American Barriers

-Lissy Velez

Last Monday, I started my internship with the International Rescue Committee (IRC). I woke up that morning with no expectations, my mind caught up with city driving and “business casual” outfits. In reality, I had very little knowledge of what I was actually going to be doing at the IRC office. Already overwhelmed with the realities of Southwest Baltimore, I prayed to God that this experience would give a more positive and hopeful outlook on the city. More than anything, I prayed for knowledge and learning experiences. I wanted to see the difficult parts of serving and loving people when they did not make it easy for you to love them, and I wanted to learn of the realities that being a refugee entitled, and the obstacles presented by this title.
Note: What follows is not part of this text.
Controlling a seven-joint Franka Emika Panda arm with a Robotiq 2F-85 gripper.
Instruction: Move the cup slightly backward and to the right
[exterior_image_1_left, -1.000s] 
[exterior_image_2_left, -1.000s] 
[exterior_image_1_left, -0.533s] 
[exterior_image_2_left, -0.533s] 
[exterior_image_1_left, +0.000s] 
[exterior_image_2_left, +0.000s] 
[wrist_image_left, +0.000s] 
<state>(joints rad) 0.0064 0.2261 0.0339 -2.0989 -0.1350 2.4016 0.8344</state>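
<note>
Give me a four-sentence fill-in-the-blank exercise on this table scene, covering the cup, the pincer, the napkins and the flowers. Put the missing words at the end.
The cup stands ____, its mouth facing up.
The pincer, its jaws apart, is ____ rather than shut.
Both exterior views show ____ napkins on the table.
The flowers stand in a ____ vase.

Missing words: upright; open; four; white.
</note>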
My first day consisted on taking in a lot of information about what refugees are, how they can be classified as such, the lengthy and thorough process of resettlement into the U.S, and the different programs they are enrolled in upon arrival (employment, case management, brief grants and social assistance to get them started, among others), not to mention office related details.

Refugees are people who were forced to flee their country due to war or persecution, but through daily interactions, some of which are not always pleasant, who they are can actually be easily forgotten. My first day, I also got to watch about ten Syrian children that had just arrived. They were happy, loud, giggly and wild, but as I was having a conversation with my supervisor, she explained how when they heard city helicopters as well as ambulances and fire trucks, they would freak out with fear.

This week, as I navigated interactions with refugees as well as residents of Southwest Baltimore, one of the most important things that God has shown me is to see people and realize that they are more than they might appear. Happy children can be severely traumatized and screaming, seemingly ungrateful clients are confused and frustrated.

Some of the most interesting, unexpected and impactful experiences at the IRC this week have been seeing the barriers that refugees can encounter from everything that came before to their experiences arriving in the U.S. This week we made several visits to families who lacked the resources for basic needs such as furniture, household appliances and clothes. We talked with several refugees who lacked job experience, education and English, yet needed to get a job as soon as possible in order to be able to pay their bills. Others had extensive experience and education, yet they had to settle for hotel jobs and less, because their credentials do not count in the U.S. We needed to buy shoes for a client who needed them in order to work, but did not have the money himself, and a woman who wanted to learn English and later work, but she had small children and nobody to watch them. She was lonely, as she did not know anyone in her community.

We heard complaints about jobs that paid little for hard work, but they are the only ones who accepted zero English proficiency. We also brought a woman to tears when we told her that without working the state would take away her cash assistance, but she could not work because she needed to take care of her sick mother. A young man wanted to pursue an education, but their situation demands that they put work first, putting off their studies.

Not all are sad stories. I got to witness successes as well as difficulties that were not due to systemic barriers but personal biases, entitlement and simple confusion. Overall, I have tried to keep an open heart and mind for every situation and every person, as we were all made in God’s image and are loved by him equally.